-- YOUR TASK --
Because the lines must stay identical, write out the data without changing anything.

-- INPUT DATA --

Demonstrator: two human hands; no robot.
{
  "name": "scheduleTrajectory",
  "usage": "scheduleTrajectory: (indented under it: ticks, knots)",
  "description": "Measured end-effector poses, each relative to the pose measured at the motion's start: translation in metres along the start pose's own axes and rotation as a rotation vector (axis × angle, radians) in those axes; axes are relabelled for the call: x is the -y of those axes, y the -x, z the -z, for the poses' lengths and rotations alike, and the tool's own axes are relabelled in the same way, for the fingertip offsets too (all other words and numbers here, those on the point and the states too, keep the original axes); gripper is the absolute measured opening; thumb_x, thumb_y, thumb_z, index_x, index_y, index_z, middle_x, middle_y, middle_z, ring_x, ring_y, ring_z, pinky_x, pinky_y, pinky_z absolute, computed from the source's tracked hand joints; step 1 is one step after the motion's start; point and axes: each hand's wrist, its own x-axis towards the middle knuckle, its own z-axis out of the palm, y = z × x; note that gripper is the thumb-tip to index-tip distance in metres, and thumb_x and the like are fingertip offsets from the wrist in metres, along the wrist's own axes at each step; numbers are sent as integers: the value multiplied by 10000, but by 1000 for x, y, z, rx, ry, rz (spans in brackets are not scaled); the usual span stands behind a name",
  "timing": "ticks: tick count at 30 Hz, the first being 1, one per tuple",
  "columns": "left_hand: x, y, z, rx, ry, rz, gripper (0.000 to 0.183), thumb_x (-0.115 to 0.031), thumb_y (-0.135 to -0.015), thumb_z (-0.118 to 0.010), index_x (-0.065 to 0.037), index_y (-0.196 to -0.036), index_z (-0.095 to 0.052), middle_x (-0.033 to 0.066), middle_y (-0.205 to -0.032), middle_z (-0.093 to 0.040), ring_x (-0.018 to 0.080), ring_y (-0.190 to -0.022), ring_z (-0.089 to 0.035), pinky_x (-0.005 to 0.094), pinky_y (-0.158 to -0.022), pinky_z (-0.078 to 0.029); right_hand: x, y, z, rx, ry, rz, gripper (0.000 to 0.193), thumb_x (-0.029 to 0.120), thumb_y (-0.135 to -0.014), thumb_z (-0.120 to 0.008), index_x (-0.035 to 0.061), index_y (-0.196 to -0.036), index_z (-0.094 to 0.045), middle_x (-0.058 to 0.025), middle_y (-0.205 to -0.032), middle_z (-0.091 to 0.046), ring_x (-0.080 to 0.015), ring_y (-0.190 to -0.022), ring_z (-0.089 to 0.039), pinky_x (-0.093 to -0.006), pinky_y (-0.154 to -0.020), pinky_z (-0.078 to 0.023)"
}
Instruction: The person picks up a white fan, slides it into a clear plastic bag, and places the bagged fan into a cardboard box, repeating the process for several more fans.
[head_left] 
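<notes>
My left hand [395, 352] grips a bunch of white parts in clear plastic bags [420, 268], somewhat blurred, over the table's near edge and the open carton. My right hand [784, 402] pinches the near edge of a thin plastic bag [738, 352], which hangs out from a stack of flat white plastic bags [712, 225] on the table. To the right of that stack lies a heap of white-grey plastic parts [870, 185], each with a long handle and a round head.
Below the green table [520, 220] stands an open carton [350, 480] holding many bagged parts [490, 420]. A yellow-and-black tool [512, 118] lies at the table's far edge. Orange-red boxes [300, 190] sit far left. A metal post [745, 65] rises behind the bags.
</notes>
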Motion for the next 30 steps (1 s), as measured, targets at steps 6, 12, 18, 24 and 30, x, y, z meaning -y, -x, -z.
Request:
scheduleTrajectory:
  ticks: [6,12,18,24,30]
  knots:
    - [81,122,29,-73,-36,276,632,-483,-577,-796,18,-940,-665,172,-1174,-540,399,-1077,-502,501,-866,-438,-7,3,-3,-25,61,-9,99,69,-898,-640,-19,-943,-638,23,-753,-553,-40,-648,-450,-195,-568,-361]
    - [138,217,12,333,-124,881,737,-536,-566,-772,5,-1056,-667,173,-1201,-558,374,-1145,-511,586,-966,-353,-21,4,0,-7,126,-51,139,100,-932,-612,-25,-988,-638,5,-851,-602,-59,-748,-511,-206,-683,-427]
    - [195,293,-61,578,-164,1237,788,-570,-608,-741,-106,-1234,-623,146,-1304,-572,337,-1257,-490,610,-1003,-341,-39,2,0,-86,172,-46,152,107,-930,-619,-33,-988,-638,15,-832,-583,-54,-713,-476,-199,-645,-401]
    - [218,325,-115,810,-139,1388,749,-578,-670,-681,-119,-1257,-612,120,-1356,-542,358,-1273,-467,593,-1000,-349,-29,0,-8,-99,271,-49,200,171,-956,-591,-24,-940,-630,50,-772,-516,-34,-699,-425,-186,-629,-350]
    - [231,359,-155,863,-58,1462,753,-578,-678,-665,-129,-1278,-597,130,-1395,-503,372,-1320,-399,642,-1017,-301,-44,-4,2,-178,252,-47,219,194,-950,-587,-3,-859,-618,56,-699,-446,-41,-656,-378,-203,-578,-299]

-- TASK RESULT --
Demonstrator: two human hands; no robot.
{
  "name": "scheduleTrajectory",
  "usage": "scheduleTrajectory: (indented under it: ticks, knots)",
  "description": "Measured end-effector poses, each relative to the pose measured at the motion's start: translation in metres along the start pose's own axes and rotation as a rotation vector (axis × angle, radians) in those axes; axes are relabelled for the call: x is the -y of those axes, y the -x, z the -z, for the poses' lengths and rotations alike, and the tool's own axes are relabelled in the same way, for the fingertip offsets too (all other words and numbers here, those on the point and the states too, keep the original axes); gripper is the absolute measured opening; thumb_x, thumb_y, thumb_z, index_x, index_y, index_z, middle_x, middle_y, middle_z, ring_x, ring_y, ring_z, pinky_x, pinky_y, pinky_z absolute, computed from the source's tracked hand joints; step 1 is one step after the motion's start; point and axes: each hand's wrist, its own x-axis towards the middle knuckle, its own z-axis out of the palm, y = z × x; note that gripper is the thumb-tip to index-tip distance in metres, and thumb_x and the like are fingertip offsets from the wrist in metres, along the wrist's own axes at each step; numbers are sent as integers: the value multiplied by 10000, but by 1000 for x, y, z, rx, ry, rz (spans in brackets are not scaled); the usual span stands behind a name",
  "timing": "ticks: tick count at 30 Hz, the first being 1, one per tuple",
  "columns": "left_hand: x, y, z, rx, ry, rz, gripper (0.000 to 0.183), thumb_x (-0.115 to 0.031), thumb_y (-0.135 to -0.015), thumb_z (-0.118 to 0.010), index_x (-0.065 to 0.037), index_y (-0.196 to -0.036), index_z (-0.095 to 0.052), middle_x (-0.033 to 0.066), middle_y (-0.205 to -0.032), middle_z (-0.093 to 0.040), ring_x (-0.018 to 0.080), ring_y (-0.190 to -0.022), ring_z (-0.089 to 0.035), pinky_x (-0.005 to 0.094), pinky_y (-0.158 to -0.022), pinky_z (-0.078 to 0.029); right_hand: x, y, z, rx, ry, rz, gripper (0.000 to 0.193), thumb_x (-0.029 to 0.120), thumb_y (-0.135 to -0.014), thumb_z (-0.120 to 0.008), index_x (-0.035 to 0.061), index_y (-0.196 to -0.036), index_z (-0.094 to 0.045), middle_x (-0.058 to 0.025), middle_y (-0.205 to -0.032), middle_z (-0.091 to 0.046), ring_x (-0.080 to 0.015), ring_y (-0.190 to -0.022), ring_z (-0.089 to 0.039), pinky_x (-0.093 to -0.006), pinky_y (-0.154 to -0.020), pinky_z (-0.078 to 0.023)"
}
Instruction: The person picks up a white fan, slides it into a clear plastic bag, and places the bagged fan into a cardboard box, repeating the process for several more fans.
[head_left] 
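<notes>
My left hand [395, 352] grips a bunch of white parts in clear plastic bags [420, 268], somewhat blurred, over the table's near edge and the open carton. My right hand [784, 402] pinches the near edge of a thin plastic bag [738, 352], which hangs out from a stack of flat white plastic bags [712, 225] on the table. To the right of that stack lies a heap of white-grey plastic parts [870, 185], each with a long handle and a round head.
Below the green table [520, 220] stands an open carton [350, 480] holding many bagged parts [490, 420]. A yellow-and-black tool [512, 118] lies at the table's far edge. Orange-red boxes [300, 190] sit far left. A metal post [745, 65] rises behind the bags.
</notes>
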Motion for the next 30 steps (1 s), as measured, targets at steps 6, 12, 18, 24 and 30, x, y, z meaning -y, -x, -z.
Request:
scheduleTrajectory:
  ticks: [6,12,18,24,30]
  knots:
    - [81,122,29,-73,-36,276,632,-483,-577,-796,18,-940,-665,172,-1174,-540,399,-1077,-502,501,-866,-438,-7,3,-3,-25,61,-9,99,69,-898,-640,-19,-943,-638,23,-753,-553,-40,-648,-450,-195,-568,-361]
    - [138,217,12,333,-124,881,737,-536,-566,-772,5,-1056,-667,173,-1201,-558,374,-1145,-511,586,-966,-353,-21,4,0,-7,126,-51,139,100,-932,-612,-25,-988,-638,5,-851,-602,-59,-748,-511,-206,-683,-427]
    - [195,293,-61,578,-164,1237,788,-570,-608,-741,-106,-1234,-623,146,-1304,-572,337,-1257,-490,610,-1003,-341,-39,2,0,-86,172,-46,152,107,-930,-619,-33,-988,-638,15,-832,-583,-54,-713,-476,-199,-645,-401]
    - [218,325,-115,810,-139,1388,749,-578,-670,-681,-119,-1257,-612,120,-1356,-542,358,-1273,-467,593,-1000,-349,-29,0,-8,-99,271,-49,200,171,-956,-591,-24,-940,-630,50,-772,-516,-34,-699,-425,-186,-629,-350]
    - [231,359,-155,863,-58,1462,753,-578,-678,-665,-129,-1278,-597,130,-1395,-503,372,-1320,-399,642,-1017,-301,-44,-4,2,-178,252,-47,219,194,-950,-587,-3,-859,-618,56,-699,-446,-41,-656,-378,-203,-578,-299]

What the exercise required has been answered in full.